- _Assignment_: Each line below is to be repeated exactly; any picture is to be left out.

======

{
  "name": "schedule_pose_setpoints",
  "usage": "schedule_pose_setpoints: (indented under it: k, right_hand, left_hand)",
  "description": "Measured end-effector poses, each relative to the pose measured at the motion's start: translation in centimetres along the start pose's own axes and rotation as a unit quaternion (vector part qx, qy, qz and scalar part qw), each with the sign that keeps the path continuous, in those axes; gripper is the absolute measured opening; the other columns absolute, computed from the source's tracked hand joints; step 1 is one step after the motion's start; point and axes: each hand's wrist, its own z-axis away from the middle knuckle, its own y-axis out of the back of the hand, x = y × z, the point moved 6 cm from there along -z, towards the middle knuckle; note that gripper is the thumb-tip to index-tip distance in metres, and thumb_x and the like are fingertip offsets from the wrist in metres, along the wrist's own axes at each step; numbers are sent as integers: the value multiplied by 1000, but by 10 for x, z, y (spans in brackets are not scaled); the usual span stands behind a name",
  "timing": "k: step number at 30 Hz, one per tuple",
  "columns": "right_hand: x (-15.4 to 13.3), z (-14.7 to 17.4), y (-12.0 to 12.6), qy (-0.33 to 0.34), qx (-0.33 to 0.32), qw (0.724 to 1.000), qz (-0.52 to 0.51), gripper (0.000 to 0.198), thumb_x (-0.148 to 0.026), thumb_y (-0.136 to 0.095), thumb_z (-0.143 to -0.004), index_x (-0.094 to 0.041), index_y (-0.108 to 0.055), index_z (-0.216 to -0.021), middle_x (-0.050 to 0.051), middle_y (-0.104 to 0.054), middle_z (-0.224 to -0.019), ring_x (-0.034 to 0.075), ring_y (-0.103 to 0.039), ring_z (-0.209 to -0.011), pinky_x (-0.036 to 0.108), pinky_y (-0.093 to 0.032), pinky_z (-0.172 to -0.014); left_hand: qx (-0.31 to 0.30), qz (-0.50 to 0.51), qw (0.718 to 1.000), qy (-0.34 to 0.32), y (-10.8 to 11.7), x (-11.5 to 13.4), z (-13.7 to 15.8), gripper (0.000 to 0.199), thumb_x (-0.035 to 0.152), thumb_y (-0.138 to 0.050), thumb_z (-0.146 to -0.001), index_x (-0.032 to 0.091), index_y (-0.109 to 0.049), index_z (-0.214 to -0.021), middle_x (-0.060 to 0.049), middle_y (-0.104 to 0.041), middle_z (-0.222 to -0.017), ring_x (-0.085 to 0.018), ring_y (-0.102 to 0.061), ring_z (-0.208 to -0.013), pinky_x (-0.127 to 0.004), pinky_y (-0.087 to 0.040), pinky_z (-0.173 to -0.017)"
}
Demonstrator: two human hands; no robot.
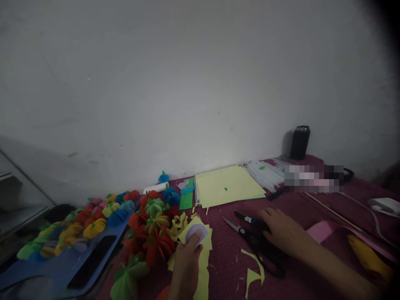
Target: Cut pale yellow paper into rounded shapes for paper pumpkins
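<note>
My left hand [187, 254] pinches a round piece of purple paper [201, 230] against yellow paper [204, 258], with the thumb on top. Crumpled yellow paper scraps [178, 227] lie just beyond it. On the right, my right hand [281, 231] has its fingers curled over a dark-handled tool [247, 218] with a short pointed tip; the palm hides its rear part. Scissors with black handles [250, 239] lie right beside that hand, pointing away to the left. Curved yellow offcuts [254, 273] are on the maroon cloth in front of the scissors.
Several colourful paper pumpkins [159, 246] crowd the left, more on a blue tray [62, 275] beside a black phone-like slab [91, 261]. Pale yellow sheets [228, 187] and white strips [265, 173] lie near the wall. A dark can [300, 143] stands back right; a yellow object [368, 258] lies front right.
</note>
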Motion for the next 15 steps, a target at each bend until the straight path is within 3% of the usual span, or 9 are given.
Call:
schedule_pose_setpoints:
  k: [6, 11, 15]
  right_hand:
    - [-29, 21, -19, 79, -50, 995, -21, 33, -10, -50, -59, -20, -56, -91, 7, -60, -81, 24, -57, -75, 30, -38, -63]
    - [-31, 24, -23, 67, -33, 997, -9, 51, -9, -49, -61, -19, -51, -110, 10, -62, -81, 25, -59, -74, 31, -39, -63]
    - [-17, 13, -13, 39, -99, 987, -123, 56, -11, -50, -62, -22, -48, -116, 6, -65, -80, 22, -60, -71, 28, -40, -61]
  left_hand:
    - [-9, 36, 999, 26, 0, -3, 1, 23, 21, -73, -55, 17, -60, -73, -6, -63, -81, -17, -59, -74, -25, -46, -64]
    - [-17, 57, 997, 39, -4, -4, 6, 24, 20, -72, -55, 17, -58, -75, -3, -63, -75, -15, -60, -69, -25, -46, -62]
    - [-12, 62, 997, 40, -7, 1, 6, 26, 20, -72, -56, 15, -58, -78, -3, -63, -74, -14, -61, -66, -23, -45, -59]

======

- _Solution to this problem_:
{
  "name": "schedule_pose_setpoints",
  "usage": "schedule_pose_setpoints: (indented under it: k, right_hand, left_hand)",
  "description": "Measured end-effector poses, each relative to the pose measured at the motion's start: translation in centimetres along the start pose's own axes and rotation as a unit quaternion (vector part qx, qy, qz and scalar part qw), each with the sign that keeps the path continuous, in those axes; gripper is the absolute measured opening; the other columns absolute, computed from the source's tracked hand joints; step 1 is one step after the motion's start; point and axes: each hand's wrist, its own z-axis away from the middle knuckle, its own y-axis out of the back of the hand, x = y × z, the point moved 6 cm from there along -z, towards the middle knuckle; note that gripper is the thumb-tip to index-tip distance in metres, and thumb_x and the like are fingertip offsets from the wrist in metres, along the wrist's own axes at each step; numbers are sent as integers: the value multiplied by 1000, but by 10 for x, z, y (spans in brackets are not scaled); the usual span stands behind a name",
  "timing": "k: step number at 30 Hz, one per tuple",
  "columns": "right_hand: x (-15.4 to 13.3), z (-14.7 to 17.4), y (-12.0 to 12.6), qy (-0.33 to 0.34), qx (-0.33 to 0.32), qw (0.724 to 1.000), qz (-0.52 to 0.51), gripper (0.000 to 0.198), thumb_x (-0.148 to 0.026), thumb_y (-0.136 to 0.095), thumb_z (-0.143 to -0.004), index_x (-0.094 to 0.041), index_y (-0.108 to 0.055), index_z (-0.216 to -0.021), middle_x (-0.050 to 0.051), middle_y (-0.104 to 0.054), middle_z (-0.224 to -0.019), ring_x (-0.034 to 0.075), ring_y (-0.103 to 0.039), ring_z (-0.209 to -0.011), pinky_x (-0.036 to 0.108), pinky_y (-0.093 to 0.032), pinky_z (-0.172 to -0.014); left_hand: qx (-0.31 to 0.30), qz (-0.50 to 0.51), qw (0.718 to 1.000), qy (-0.34 to 0.32), y (-10.8 to 11.7), x (-11.5 to 13.4), z (-13.7 to 15.8), gripper (0.000 to 0.199), thumb_x (-0.035 to 0.152), thumb_y (-0.138 to 0.050), thumb_z (-0.146 to -0.001), index_x (-0.032 to 0.091), index_y (-0.109 to 0.049), index_z (-0.214 to -0.021), middle_x (-0.060 to 0.049), middle_y (-0.104 to 0.041), middle_z (-0.222 to -0.017), ring_x (-0.085 to 0.018), ring_y (-0.102 to 0.061), ring_z (-0.208 to -0.013), pinky_x (-0.127 to 0.004), pinky_y (-0.087 to 0.040), pinky_z (-0.173 to -0.017)"
}
Demonstrator: two human hands; no robot.
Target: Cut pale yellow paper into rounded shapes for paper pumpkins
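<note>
My left hand [187, 254] pinches a round piece of purple paper [201, 230] against yellow paper [204, 258], with the thumb on top. Crumpled yellow paper scraps [178, 227] lie just beyond it. On the right, my right hand [281, 231] has its fingers curled over a dark-handled tool [247, 218] with a short pointed tip; the palm hides its rear part. Scissors with black handles [250, 239] lie right beside that hand, pointing away to the left. Curved yellow offcuts [254, 273] are on the maroon cloth in front of the scissors.
Several colourful paper pumpkins [159, 246] crowd the left, more on a blue tray [62, 275] beside a black phone-like slab [91, 261]. Pale yellow sheets [228, 187] and white strips [265, 173] lie near the wall. A dark can [300, 143] stands back right; a yellow object [368, 258] lies front right.
</note>
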Motion for the next 15 steps, a target at each bend until the straight path is within 3% of the usual span, or 9 are given.
Call:
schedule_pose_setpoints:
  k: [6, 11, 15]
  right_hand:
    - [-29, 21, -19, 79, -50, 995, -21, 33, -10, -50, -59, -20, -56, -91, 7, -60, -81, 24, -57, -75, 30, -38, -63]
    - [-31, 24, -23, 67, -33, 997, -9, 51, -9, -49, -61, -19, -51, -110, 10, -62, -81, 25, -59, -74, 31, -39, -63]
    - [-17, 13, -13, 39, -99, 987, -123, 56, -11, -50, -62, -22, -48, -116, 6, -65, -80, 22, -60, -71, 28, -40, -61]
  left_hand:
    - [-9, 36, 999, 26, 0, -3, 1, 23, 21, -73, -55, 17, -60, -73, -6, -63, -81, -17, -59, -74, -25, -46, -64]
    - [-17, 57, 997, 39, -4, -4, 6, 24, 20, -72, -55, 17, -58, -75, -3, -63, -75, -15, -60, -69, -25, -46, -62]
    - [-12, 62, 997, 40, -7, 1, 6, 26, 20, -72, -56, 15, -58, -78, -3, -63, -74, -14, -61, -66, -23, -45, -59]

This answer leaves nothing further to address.